— Ты письмо помнишь?
— Что? — Мещерский начинал злиться.
— Ну письмо ее твоей бабуле восстановить мне сможешь дословно?
— Нет, шутишь, что ли? Нашел время.
— А в общих чертах?
— Ну смогу.
— На ночь расскажешь, — хмыкнул Кравченко. — Это будет первая сказочка нашей тысяча и одной ночи здесь.
— Мы могли бы уехать… Сегодня же, — Мещерский жалобно-вопросительно покосился на друга. — Если хочешь, мы могли бы… — Он покраснел: до каких же глубин малодушия приходится иногда опускаться под влиянием обстоятельств!
— А теперь я не хочу. — Кравченко положил руку ему на запястье, сжал. — Ну, выше нос.
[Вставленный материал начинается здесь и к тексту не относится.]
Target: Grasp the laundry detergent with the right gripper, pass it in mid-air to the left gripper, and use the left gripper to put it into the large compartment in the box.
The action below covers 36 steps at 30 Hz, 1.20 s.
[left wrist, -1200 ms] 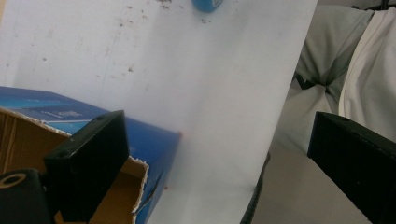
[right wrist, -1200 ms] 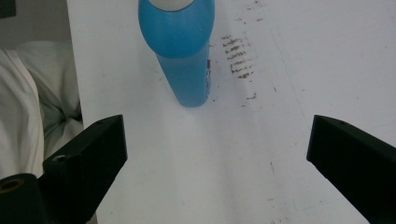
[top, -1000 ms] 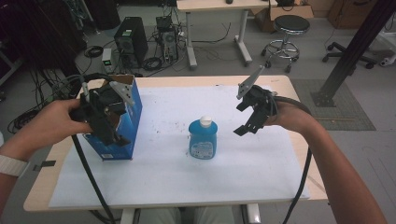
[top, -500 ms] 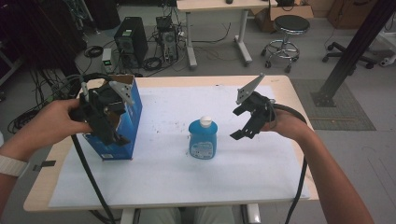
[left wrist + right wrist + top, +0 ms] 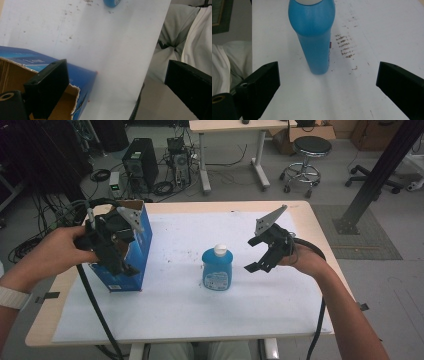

Нас все равно в ближайшие дни никто отсюда не отпустит. А тайно я никогда ни от кого покуда еще не бегал. Еще подписку возьмут, с них станется — менты ж. Так что… А ты подумай пока, отвлекись.
— О чем — подумай?
— Я же сказал: о том письме.
Мещерский прислонился лбом к стеклу: Кравченко всегда был такой. Чем глупее и нелепее ситуация, тем глупее и парадоксальнее его высказывания и советы. А ведь воображает, что говорит нечто уместное и остроумное. Как мы все-таки заблуждаемся насчет своих умственных способностей! Как самонадеянно заблуждаемся.
Этот вечер и ночь в доме, переполненном перепуганными плачущими людьми, где беспрерывно звонил телефон, а во всех комнатах кто-то кого-то допрашивал, заполнял какие-то бланки, просил подтвердить, прочесть, расписаться, рассказать о том, кто и когда видел убитого последним, — этот вечер и ночь острыми занозами засели в сердцах обоих приятелей. Однако впоследствии они старались не касаться этой темы.
Мещерский, тот вообще пытался забыть все. Все, кроме…
ЛИЦО МАРИНЫ ИВАНОВНЫ, когда Сидоров, приехавший на дачу вместе с той самой следовательшей-фермершей, прокурором района и начальником ОВД, сообщил ей о гибели мужа. Лицо окаменело. Стало гипсовым слепком, покрытым трещинами-морщинами. Зверева медленно спустилась по ступенькам (когда ей сказали, что приехала милиция, она была наверху), прошла в музыкальный зал, осторожно, словно боясь разбить свое тело, опустила его на диван.
— Ради бога, кто-нибудь, растопите камин. Здесь холодно. — Все, что она сказала им всем.
К дровам в камине бросился Корсаков. Руки его дрожали. Он щелкал зажигалкой. В конце концов, когда пламя, уже вспыхнув, охватило щепки и стружку, уронил зажигалку в камин, обжегся, пытаясь достать. На ладони его появились белесые пузыри от ожога.
Шипов-младший выбежал во двор. Там его остановили милиционеры. Он схватил одного из них за куртку, рванул к себе, потом словно опомнился — сполз на землю, сел и заплакал как мальчишка-первоклассник. Белый бультерьер лег у его ног и злобно скалился на всех подходивших слишком близко.